Im Gasthof "Zum Walfisch" in Zwota gab es am 1. August, ein Jubiläum der besonderen Art. Dort arbeitet Sandra Meisinger als Kellnerin.

Von Helmut Schlangstedt

Zwota -  Auf den Tag genau seit 25 Jahren arbeitet Sandra Meisinger als Kellnerin im Gasthof "Zum Walfisch" in Zwota. Das will heutzutage in der Gastronomie nicht nur etwas heißen, damit ist sie auch die dienstälteste Mitarbeiterin im "Walfisch".
Angefangen hat alles nach Sandras Schulzeit, die sie 1993 mit ihrem Abitur abschloss. Sie wünschte sich einen Job, in dem sie viel mit Menschen zu tun hat. Dabei hatte sie den Beruf der Zahnarzthelferin im Blick, doch leider war in der Umgebung, aus der sie auch nicht fort wollte, nichts in Aussicht. Und um nicht zu Hause rumzugammeln, besuchte sie zunächst die Wirtschaftsschule in Rodewisch. Die war dann aber überhaupt nicht nach ihrem Geschmack, weshalb sie nach einem halben Jahr das Handtuch warf. Nach einigen Monaten zu Hause, wo ihr die Decke auf den Kopf fiel, fragte sie einfach mal so im "Walfisch" nach. Na klar könne sie anfangen, und so ging es also am 1. August 1994 los. Ihrer Mutter gefiel das damals übrigens gar nicht. Aber Senior-Walfischwirt Alfons Goram "Alf" ist noch heute begeistert von seinem damaligen Lehrling: "Mit der Sandra konnte man wenigstens etwas anfangen, die ist noch in der DDR zur Schule gegangen.

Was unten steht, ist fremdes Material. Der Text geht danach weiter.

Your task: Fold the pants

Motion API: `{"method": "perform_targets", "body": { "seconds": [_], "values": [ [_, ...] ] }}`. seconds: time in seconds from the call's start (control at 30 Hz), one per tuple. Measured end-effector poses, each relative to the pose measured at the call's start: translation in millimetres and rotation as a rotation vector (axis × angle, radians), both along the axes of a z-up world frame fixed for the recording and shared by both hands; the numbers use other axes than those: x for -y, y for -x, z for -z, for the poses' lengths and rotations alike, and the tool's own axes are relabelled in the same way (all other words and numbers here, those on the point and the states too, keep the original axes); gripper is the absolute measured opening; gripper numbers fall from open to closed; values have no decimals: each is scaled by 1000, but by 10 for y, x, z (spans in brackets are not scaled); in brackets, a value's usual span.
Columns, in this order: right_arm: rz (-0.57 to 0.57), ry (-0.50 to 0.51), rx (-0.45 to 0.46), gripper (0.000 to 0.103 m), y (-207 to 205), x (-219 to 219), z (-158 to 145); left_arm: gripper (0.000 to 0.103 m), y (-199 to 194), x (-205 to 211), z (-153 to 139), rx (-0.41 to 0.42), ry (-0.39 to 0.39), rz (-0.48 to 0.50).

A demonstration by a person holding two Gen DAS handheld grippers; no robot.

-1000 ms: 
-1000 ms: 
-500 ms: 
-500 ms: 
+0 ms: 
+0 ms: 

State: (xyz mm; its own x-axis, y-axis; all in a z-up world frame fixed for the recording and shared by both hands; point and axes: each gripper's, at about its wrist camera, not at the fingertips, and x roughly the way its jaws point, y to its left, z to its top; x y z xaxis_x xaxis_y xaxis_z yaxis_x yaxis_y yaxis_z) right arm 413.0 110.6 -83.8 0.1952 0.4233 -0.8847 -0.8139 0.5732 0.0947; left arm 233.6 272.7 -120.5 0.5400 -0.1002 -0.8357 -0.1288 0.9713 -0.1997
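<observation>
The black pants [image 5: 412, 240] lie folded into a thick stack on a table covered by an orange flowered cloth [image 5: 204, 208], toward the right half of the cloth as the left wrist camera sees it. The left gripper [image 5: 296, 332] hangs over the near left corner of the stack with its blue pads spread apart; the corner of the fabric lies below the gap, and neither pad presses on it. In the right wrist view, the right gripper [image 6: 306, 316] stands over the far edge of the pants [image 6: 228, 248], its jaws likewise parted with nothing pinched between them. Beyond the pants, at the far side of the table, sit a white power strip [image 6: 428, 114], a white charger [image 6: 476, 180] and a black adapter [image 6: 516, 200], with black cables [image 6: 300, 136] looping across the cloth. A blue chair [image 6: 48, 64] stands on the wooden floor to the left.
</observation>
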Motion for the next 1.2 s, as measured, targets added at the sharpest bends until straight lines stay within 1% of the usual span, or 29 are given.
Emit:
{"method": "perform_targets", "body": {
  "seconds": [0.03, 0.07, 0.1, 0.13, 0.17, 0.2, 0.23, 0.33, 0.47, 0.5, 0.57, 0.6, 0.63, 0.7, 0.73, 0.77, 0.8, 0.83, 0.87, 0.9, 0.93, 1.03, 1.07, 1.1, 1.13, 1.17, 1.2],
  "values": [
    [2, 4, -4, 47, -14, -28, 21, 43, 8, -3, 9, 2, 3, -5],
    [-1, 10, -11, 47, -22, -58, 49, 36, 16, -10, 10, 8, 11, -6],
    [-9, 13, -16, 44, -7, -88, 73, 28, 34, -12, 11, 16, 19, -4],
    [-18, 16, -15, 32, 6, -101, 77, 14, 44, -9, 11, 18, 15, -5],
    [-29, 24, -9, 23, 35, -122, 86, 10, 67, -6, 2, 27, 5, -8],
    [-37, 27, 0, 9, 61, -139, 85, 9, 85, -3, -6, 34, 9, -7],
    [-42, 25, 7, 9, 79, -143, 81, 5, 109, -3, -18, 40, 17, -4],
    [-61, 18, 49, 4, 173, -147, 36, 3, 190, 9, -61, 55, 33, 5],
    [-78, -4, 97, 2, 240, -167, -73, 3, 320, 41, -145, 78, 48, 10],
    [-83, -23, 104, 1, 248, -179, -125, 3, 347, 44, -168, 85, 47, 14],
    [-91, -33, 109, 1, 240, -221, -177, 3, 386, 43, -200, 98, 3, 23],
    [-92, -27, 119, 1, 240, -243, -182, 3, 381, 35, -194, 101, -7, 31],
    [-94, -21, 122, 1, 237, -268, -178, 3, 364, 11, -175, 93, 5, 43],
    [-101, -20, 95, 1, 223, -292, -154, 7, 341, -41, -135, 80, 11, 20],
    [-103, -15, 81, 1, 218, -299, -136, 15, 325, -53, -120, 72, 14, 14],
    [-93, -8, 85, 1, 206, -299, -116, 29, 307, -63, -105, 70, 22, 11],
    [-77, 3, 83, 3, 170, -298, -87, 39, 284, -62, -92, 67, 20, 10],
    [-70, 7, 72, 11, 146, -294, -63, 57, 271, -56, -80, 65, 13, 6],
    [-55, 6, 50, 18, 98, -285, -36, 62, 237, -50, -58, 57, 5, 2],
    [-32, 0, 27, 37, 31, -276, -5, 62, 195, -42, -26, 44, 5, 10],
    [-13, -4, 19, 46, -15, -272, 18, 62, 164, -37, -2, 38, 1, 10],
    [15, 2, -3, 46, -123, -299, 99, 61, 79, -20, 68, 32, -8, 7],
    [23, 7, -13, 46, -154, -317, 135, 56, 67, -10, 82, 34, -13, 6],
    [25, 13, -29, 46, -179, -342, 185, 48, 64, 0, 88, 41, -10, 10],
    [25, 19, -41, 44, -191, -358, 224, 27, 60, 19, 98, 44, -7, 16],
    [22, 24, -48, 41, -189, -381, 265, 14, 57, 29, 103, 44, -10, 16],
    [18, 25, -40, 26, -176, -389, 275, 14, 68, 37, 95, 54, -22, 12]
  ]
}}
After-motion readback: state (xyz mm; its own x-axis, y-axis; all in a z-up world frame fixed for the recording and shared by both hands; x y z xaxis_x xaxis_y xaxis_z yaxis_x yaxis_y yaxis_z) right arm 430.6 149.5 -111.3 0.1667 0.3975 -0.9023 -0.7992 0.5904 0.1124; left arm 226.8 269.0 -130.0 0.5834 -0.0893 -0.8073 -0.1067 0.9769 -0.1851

Später hatten wir Lehrlinge, die keine zwei Bier zusammenrechnen konnten". Das kann sogar Sandra bestätigen, die anmerkt, dass sie eine Nachteule ist und am liebsten in der Spätschicht arbeitet. Das hätte sich so schon in der Lehre ergeben, in der sie zunächst nur früh, dann in beiden Schichten und irgendwann nur noch spät arbeitete - zur Freude der Mitarbeiterinnen mit Kindern. 
Außerdem, so Sandra, sei es in der Spätschicht viel gemütlicher und ruhiger, und man hätte auch Zeit, ein wenig mit den Gästen zu plaudern. Ruhig ist natürlich relativ, denn wenn im Saal die Luft brennt, wie etwa beim Abend der Harmonika mit Jürgen Just, läuft sie förmlich zur Hochform auf und verliert auch im größten Chaos nie den Überblick. Da macht's richtig Spaß und das sei dann eben der ganz normale Wahnsinn, nichts besonderes, lacht sie dabei, denn Langeweile mag sie überhaupt nicht.
Und so können sich "Alfs" Kinder René und Peggy, die den "Walfisch" seit einigen Jahren bewirtschaften, genau wir ihr Vater hundertprozentig auf ihre Sandra verlassen, die schon wieder in den Biergarten eilt, um dort ihre Gäste zu bedienen.